External Versus Internal Threats

It had been thought that the amygdala acted in a similar manner regardless of whether the threat came from the outside world or from some type of internal reaction. Neuroimaging studies have shown amygdala activation during panic attacks—which Todd Farchione, a clinical psychologist at Boston University’s Center for Anxiety and Related Disorders, says is often an internal manifestation of “a fear of fear.” 

Another type of internal threat is exposure to carbon dioxide, which can make the body feel like it is suffocating for a few moments and induce a feeling of panic. When Buzza and colleagues at the University of Iowa demonstrated that the amygdala directly detected the carbon dioxide to produce a fear response in mice several years ago, they expected to see a similar effect in humans. Surprisingly, only three of twelve normal study participants panicked when they were exposed to the carbon dioxide. SM and two other Urbach-Wiethe patients, however, all showed a panicked response despite their lack of amygdala function—complete with gasps for air, accelerated heart rates, and physical distress. These three even tried to rip off their masks before the study condition was complete.

To take the study a step further, all participants were exposed to the carbon dioxide test several times. Healthy participants anticipated the carbon dioxide. They demonstrated sweating and heightened heart rate before the gas was administered. But even after experiencing a panic attack, none of the Urbach-Wiethe patients showed an anticipation response.

“This is what surprised me about this study—they knew that this fairly awful manipulation was coming but didn’t show any anticipation of it,” says Buchanan. “So information coming from the outside world, warning of a potential threat, didn’t trigger a fear response. Whereas, in normal, healthy people, there was what you might call a ‘dread’ response—sweating, the heart rate rising as they’re getting closer and closer to getting the carbon dioxide again.”

Buzza says that these results suggest that the amygdala is not essential to feelings of fear and panic. “We’ve shown that there are other brain structures that are sufficient to produce those feelings,” he says. “In fact, given that the patients with Urbach-Wiethe had panic attacks at a rate similar to people with panic disorder, it suggests that a healthy, functioning amygdala may actually inhibit panic.”

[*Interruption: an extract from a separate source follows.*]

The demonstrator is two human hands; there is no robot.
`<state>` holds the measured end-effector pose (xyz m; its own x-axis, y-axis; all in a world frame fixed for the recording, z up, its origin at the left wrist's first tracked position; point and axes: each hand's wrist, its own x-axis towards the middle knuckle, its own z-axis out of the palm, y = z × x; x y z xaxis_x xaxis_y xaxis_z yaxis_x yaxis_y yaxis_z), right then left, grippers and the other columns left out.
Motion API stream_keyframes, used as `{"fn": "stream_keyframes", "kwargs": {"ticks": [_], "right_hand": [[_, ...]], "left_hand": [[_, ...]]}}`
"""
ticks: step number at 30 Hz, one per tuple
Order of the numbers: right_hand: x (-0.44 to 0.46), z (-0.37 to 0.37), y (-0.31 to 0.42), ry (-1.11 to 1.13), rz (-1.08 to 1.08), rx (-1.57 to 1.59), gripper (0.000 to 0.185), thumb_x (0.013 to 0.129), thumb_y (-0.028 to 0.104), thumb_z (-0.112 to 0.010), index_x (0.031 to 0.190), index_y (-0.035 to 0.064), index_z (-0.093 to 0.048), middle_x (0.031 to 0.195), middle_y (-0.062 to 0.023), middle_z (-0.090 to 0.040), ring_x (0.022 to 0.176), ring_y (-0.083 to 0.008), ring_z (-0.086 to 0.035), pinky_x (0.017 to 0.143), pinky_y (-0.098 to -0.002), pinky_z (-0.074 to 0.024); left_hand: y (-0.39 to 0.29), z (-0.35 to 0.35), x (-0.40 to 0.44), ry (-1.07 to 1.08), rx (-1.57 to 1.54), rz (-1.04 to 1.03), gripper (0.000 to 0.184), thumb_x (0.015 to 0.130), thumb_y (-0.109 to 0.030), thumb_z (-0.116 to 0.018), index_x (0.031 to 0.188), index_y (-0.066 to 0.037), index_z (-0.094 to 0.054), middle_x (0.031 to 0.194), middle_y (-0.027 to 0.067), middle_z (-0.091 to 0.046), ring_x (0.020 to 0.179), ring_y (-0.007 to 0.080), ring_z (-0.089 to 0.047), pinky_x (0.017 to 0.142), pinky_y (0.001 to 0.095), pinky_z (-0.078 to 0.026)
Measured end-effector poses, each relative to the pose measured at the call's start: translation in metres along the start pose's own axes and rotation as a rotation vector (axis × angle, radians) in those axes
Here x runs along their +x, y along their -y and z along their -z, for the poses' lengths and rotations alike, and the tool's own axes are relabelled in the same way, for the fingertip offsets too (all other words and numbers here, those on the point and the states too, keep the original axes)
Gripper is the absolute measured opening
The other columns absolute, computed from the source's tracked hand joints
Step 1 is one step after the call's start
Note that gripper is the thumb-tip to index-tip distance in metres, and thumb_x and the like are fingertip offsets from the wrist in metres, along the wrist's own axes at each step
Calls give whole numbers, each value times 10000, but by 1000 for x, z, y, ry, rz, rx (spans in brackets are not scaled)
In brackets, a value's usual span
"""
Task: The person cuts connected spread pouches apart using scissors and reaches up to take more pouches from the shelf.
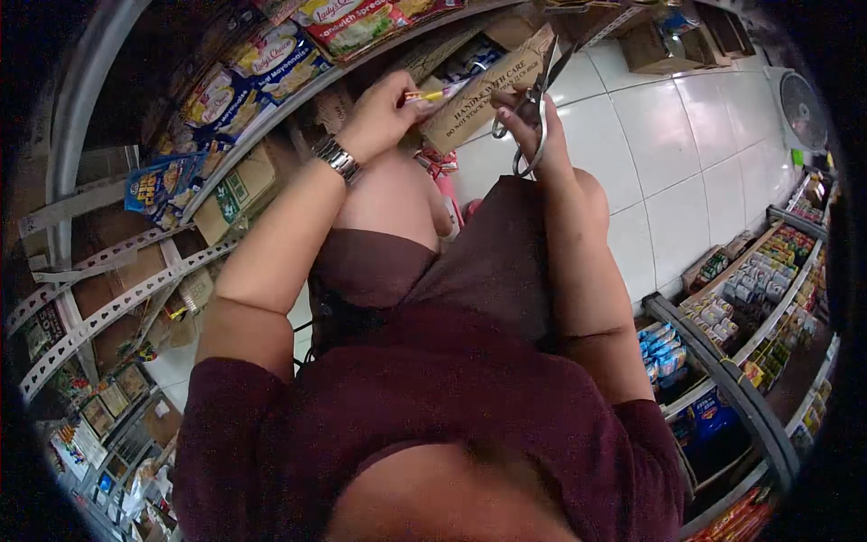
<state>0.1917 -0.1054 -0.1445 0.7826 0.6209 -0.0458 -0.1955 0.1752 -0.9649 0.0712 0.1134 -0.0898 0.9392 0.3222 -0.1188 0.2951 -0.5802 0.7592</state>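
Note:
My left hand [399,107], with a metal watch on the wrist, is closed on the end of a narrow, colourful sachet [435,94] in yellow, red and white. A pair of scissors [543,104] is in my right hand [535,135], its dark blades pointing up and its metal handle loops around my fingers. Between the two hands stands an open cardboard box [483,101] marked "handle with care". Dark blue packets [481,56] show inside it. Some red packs [440,163] lie low beside my knee, partly hidden.
At upper left, a metal shelf [298,101] bears mayonnaise pouches [271,56] and sandwich spread pouches [352,25]. Shelves at right hold several rows of cans [754,280] behind a grey rail [722,370]. A fan [802,108] stands on the tiled floor [650,144] at far right.

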Motion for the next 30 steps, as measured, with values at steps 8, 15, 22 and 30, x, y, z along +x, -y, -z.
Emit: {"fn": "stream_keyframes", "kwargs": {"ticks": [8, 15, 22, 30], "right_hand": [[-8, -25, 4, 191, 121, -59, 676, 716, 31, -765, 1245, 4, -346, 1141, -147, -550, 1051, -228, -549, 881, -338, -466], [-18, -21, 47, -36, -206, -61, 515, 747, 51, -733, 1191, -11, -480, 1011, -115, -632, 894, -171, -599, 770, -297, -495], [-9, 14, 42, -36, -425, -208, 458, 790, 35, -657, 1198, -28, -458, 1038, -136, -608, 892, -204, -613, 670, -322, -555], [2, 64, 61, -474, -415, 149, 428, 762, 42, -661, 1136, -80, -492, 976, -166, -640, 826, -236, -642, 770, -337, -515]], "left_hand": [[-40, 8, -19, 296, -967, 46, 107, 897, -107, -583, 927, -50, -498, 805, 10, -600, 708, 48, -560, 602, 196, -459], [-28, 4, -8, 631, -679, 164, 399, 956, -293, -491, 1226, -1, -471, 1104, 63, -595, 1011, 121, -552, 898, 283, -437], [19, -118, 8, 1190, 592, 149, 351, 804, -230, -571, 1094, -34, -600, 936, 164, -649, 868, 279, -626, 759, 365, -493], [124, -276, 19, 1224, 584, 367, 324, 801, -217, -577, 1065, -32, -609, 923, 161, -654, 861, 273, -631, 756, 361, -497]]}}
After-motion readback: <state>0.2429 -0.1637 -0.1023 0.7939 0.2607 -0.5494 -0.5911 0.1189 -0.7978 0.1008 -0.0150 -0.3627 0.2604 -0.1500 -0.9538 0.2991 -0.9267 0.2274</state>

Buchanan agrees. “This suggests that the internal sense of feeling panic doesn’t necessarily rely on the amygdala. But the external sense of paying attention to what should be causing fear in the outside world does.”

Treating Panic Disorder in the Future

Farchione says that panic disorder is not just panic attacks. “These are rushes of intense discomfort accompanied by physical sensations like rapid heart rate, difficulty breathing, a smothering sensation, and dizziness,” he says. “But to be diagnosed with panic disorder, there also has to be at least once month of worry about the recurrence of panic attacks. To put it in perspective, about 30 percent of the general population may worry themselves into a panic at some point, but what separates it out as a disorder is the fact that people who suffer from panic attacks really worry about the panic attack itself.”

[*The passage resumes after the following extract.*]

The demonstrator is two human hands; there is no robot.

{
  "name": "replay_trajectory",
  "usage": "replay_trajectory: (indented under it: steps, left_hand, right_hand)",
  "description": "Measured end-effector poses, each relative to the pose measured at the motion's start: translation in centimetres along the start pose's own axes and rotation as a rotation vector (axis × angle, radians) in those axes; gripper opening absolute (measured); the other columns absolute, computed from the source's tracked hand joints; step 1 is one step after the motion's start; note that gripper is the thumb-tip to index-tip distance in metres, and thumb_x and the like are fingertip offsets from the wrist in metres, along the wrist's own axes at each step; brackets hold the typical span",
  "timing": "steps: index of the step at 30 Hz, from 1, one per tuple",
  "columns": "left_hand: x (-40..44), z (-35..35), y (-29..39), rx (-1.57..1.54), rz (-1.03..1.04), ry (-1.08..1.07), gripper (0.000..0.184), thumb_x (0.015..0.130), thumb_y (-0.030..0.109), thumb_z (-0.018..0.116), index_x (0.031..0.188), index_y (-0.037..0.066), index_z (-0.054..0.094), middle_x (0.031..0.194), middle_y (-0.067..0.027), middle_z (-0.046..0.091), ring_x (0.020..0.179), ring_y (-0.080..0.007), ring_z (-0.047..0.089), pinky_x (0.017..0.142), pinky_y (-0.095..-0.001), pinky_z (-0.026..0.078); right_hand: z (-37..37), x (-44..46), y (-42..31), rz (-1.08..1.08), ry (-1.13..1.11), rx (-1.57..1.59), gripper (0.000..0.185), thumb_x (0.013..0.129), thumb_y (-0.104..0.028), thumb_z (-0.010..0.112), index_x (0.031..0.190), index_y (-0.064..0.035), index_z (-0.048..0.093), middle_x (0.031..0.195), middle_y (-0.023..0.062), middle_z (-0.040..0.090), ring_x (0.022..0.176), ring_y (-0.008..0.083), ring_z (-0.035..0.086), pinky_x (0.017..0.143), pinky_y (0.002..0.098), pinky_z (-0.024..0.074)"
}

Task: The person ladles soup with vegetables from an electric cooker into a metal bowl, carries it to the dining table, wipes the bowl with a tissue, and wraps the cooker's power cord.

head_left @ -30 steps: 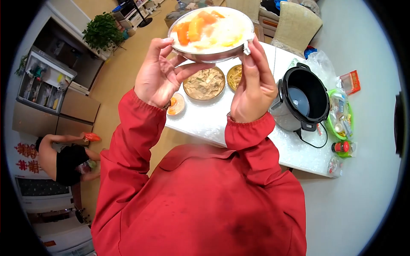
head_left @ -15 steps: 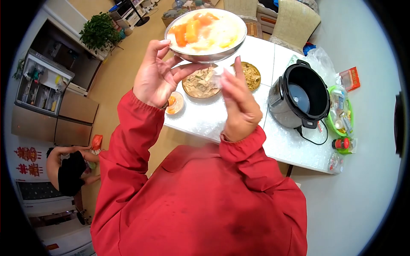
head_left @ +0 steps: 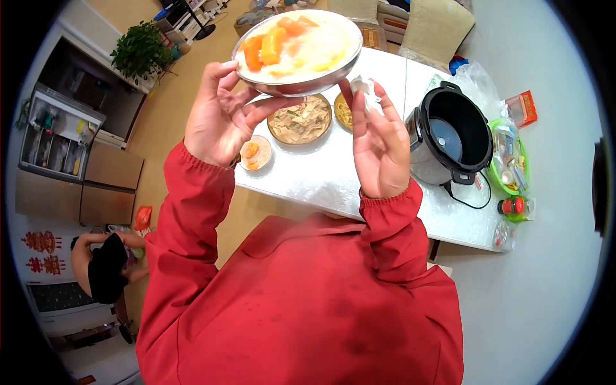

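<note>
My left hand point(head_left: 218, 122) is closed on the rim and underside of a metal bowl point(head_left: 305, 86), lifted above the table and tilted a little. Pale, porridge-like food with orange chunks point(head_left: 273, 45) fills it. My right hand point(head_left: 385, 144) pinches a crumpled white tissue point(head_left: 367, 94) close to the bowl's right side; whether its fingertips touch the metal I cannot tell. Beneath the bowl, a round dish of pale sliced food point(head_left: 300, 122) stands on the table. A small bowl with orange pieces point(head_left: 256, 154) is near my left wrist. Another dish point(head_left: 343, 114) is partly hidden behind my right fingers.
An open black-lined electric cooker point(head_left: 452, 131) stands right of my right hand, its cord on the white table point(head_left: 308, 183). Along the wall are a green basket point(head_left: 523, 160), a red-lidded jar point(head_left: 511, 205) and plastic bags. Chairs point(head_left: 436, 29) stand behind. Another person point(head_left: 106, 266) bends over at the left.
My right hand has moved rightward and turned, so the tissue now shows at its fingertips by the bowl's edge. The bowl and my left hand have shifted slightly left in view.
</note>
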State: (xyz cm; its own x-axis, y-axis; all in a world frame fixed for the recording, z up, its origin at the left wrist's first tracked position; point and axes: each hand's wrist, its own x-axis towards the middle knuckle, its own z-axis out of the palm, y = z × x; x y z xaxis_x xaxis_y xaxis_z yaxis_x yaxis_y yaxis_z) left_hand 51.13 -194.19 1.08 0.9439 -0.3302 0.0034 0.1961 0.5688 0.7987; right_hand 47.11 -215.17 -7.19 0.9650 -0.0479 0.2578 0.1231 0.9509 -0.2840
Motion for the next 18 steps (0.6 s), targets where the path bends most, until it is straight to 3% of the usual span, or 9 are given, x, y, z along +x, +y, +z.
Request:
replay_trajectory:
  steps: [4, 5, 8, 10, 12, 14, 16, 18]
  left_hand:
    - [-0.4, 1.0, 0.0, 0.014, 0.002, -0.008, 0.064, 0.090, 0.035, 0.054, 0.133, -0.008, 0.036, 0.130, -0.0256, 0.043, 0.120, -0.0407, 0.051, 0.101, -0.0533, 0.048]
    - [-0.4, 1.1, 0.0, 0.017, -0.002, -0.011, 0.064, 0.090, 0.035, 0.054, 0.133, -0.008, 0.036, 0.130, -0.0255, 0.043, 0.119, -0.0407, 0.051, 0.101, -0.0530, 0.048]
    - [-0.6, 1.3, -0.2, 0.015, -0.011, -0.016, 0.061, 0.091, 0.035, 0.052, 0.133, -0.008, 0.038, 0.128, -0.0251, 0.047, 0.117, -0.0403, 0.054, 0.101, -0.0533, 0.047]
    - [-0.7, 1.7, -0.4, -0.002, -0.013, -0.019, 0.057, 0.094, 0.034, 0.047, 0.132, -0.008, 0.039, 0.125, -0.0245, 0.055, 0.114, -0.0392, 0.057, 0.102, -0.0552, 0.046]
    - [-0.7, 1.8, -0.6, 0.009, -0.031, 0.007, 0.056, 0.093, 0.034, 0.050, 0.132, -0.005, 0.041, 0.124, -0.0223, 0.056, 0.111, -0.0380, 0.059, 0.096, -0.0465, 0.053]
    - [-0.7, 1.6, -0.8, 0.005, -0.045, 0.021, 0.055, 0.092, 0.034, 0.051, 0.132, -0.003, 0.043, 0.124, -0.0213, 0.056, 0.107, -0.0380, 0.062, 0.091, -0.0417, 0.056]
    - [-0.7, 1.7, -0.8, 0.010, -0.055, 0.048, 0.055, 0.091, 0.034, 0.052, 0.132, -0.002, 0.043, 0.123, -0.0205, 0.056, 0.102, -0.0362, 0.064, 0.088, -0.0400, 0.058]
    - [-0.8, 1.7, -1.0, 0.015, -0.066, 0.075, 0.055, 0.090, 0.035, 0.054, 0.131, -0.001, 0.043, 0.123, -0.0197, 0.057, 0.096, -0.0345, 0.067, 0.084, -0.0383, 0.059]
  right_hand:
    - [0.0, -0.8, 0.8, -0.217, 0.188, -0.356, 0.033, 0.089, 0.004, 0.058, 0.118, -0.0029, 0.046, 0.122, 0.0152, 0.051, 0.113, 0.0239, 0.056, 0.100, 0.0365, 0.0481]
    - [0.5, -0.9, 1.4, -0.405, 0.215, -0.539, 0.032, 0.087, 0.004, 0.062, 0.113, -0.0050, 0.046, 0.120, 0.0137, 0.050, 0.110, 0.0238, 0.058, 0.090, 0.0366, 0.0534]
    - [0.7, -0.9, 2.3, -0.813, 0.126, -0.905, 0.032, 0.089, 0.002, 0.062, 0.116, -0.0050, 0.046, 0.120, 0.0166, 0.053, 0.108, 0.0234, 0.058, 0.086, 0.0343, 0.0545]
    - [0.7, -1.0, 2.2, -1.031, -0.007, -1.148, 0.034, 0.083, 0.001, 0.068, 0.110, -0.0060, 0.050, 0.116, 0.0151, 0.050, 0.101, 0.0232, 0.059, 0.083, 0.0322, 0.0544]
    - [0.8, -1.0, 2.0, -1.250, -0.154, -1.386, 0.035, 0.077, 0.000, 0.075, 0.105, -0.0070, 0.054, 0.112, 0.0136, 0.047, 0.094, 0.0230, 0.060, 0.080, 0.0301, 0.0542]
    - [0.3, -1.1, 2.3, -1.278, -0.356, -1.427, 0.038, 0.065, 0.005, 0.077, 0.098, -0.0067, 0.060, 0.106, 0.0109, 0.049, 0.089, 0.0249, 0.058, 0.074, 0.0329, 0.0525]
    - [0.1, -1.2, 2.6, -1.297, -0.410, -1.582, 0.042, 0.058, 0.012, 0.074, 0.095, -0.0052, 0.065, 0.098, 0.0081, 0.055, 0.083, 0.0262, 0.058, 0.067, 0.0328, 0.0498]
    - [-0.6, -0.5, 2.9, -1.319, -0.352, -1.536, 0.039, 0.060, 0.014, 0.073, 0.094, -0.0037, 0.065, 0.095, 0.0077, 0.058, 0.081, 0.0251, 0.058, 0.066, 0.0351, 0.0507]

Currently, panic disorder is treated with anti-depressant or anti-anxiety medication or cognitive behavioral therapy. Cognitive behavioral therapy is quite successful, Farchione, but medications have had mixed results.

Buzza suggests that this study, though preliminary, may provide new treatment targets for medications, not only for panic disorders but also for anxiety and post-traumatic stress disorder (PTSD). “This work raises the question of whether some sort of amygdala dysfunction might contribute to those overwhelming feelings of panic you see in these disorders,” he says. “And by isolating specific pathways that can inhibit or promote panic, we may biologically and neuroanatomically put our foot in the door to help create new treatments—perhaps deep brain stimulation or some kind of pharmacologic modification.”